## Exercise aim
The listing below should be copied in full, word for word.

## Data below
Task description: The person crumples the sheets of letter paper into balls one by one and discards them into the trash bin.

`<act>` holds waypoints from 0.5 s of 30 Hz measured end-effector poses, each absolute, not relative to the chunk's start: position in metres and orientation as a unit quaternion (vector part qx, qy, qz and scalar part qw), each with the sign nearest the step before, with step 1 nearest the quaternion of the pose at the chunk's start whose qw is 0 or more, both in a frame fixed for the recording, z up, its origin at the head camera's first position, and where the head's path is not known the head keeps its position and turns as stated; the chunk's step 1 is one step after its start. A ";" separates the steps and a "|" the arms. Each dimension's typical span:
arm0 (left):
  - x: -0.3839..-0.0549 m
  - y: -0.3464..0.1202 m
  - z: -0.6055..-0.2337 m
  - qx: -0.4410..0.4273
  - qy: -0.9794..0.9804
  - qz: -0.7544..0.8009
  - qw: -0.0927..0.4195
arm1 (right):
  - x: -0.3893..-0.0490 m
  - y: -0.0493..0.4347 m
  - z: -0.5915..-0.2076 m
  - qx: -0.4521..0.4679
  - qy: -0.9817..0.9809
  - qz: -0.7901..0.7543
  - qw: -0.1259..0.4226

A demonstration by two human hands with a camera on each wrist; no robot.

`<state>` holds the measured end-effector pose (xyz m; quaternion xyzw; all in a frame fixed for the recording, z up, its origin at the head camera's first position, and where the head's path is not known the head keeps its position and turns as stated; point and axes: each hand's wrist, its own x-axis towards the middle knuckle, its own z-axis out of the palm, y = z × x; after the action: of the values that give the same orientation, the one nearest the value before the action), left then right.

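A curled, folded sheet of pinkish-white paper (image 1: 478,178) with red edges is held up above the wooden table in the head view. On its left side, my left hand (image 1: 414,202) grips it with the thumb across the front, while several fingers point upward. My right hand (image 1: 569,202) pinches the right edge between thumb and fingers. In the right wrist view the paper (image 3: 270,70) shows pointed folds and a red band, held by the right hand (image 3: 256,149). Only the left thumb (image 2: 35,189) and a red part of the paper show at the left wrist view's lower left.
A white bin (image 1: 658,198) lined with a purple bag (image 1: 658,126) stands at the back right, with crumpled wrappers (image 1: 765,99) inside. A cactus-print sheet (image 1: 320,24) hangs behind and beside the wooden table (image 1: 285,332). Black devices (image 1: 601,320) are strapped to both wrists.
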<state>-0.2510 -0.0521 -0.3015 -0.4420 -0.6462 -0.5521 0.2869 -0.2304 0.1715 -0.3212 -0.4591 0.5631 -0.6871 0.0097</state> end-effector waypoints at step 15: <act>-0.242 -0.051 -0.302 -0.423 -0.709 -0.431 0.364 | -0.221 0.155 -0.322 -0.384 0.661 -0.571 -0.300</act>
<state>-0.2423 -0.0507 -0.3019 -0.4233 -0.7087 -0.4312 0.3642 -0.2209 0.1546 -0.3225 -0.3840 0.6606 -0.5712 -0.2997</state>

## Solution to this problem
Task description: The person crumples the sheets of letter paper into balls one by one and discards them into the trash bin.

`<act>` holds waypoints from 0.5 s of 30 Hz measured end-effector poses, each absolute, not relative to the chunk's start: position in metres and orientation as a unit quaternion (vector part qx, qy, qz and scalar part qw), each with the sign nearest the step before, with step 1 nearest the quaternion of the pose at the chunk's start whose qw is 0 or more, both in a frame fixed for the recording, z up, its origin at the head camera's first position, and where the head's path is not known the head keeps its position and turns as stated; the chunk's step 1 is one step after its start. A ";" separates the steps and a "|" the arms. Each dimension's typical span:
arm0 (left):
  - x: -0.3839..-0.0549 m
  - y: -0.3464..0.1202 m
  - z: -0.6055..-0.2337 m
  - qx: -0.4410..0.4273
  - qy: -0.9794..0.9804
  - qz: -0.7544..0.8009
  - qw: -0.0927..0.4195
arm1 (right):
  - x: -0.3893..-0.0490 m
  - y: -0.0493..0.4347 m
  - z: -0.5915..-0.2076 m
  - qx: -0.4521..0.4679
  - qy: -0.9817..0.9809
  - qz: -0.7901..0.7543
  - qw: -0.1259..0.4226

A demonstration by two human hands with a camera on each wrist; no robot.

`<state>` holds the measured end-effector pose (xyz m; quaternion xyzw; all in a frame fixed for the recording, z up, its origin at the head camera's first position, and where the head's path is not known the head keeps its position and turns as stated; point and axes: each hand's wrist, its own x-axis towards the middle knuckle, its own z-axis out of the palm, y = z × x; after the action: of the values that give the same orientation, the one nearest the value before the action), left then right.

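A curled, folded sheet of pinkish-white paper (image 1: 478,178) with red edges is held up above the wooden table in the head view. On its left side, my left hand (image 1: 414,202) grips it with the thumb across the front, while several fingers point upward. My right hand (image 1: 569,202) pinches the right edge between thumb and fingers. In the right wrist view the paper (image 3: 270,70) shows pointed folds and a red band, held by the right hand (image 3: 256,149). Only the left thumb (image 2: 35,189) and a red part of the paper show at the left wrist view's lower left.
A white bin (image 1: 658,198) lined with a purple bag (image 1: 658,126) stands at the back right, with crumpled wrappers (image 1: 765,99) inside. A cactus-print sheet (image 1: 320,24) hangs behind and beside the wooden table (image 1: 285,332). Black devices (image 1: 601,320) are strapped to both wrists.
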<state>-0.2510 -0.0521 -0.3015 -0.4420 -0.6462 -0.5521 0.2869 -0.2304 0.1715 -0.3212 -0.4591 0.5631 -0.6871 0.0097</state> end-effector waypoints at step 15: <act>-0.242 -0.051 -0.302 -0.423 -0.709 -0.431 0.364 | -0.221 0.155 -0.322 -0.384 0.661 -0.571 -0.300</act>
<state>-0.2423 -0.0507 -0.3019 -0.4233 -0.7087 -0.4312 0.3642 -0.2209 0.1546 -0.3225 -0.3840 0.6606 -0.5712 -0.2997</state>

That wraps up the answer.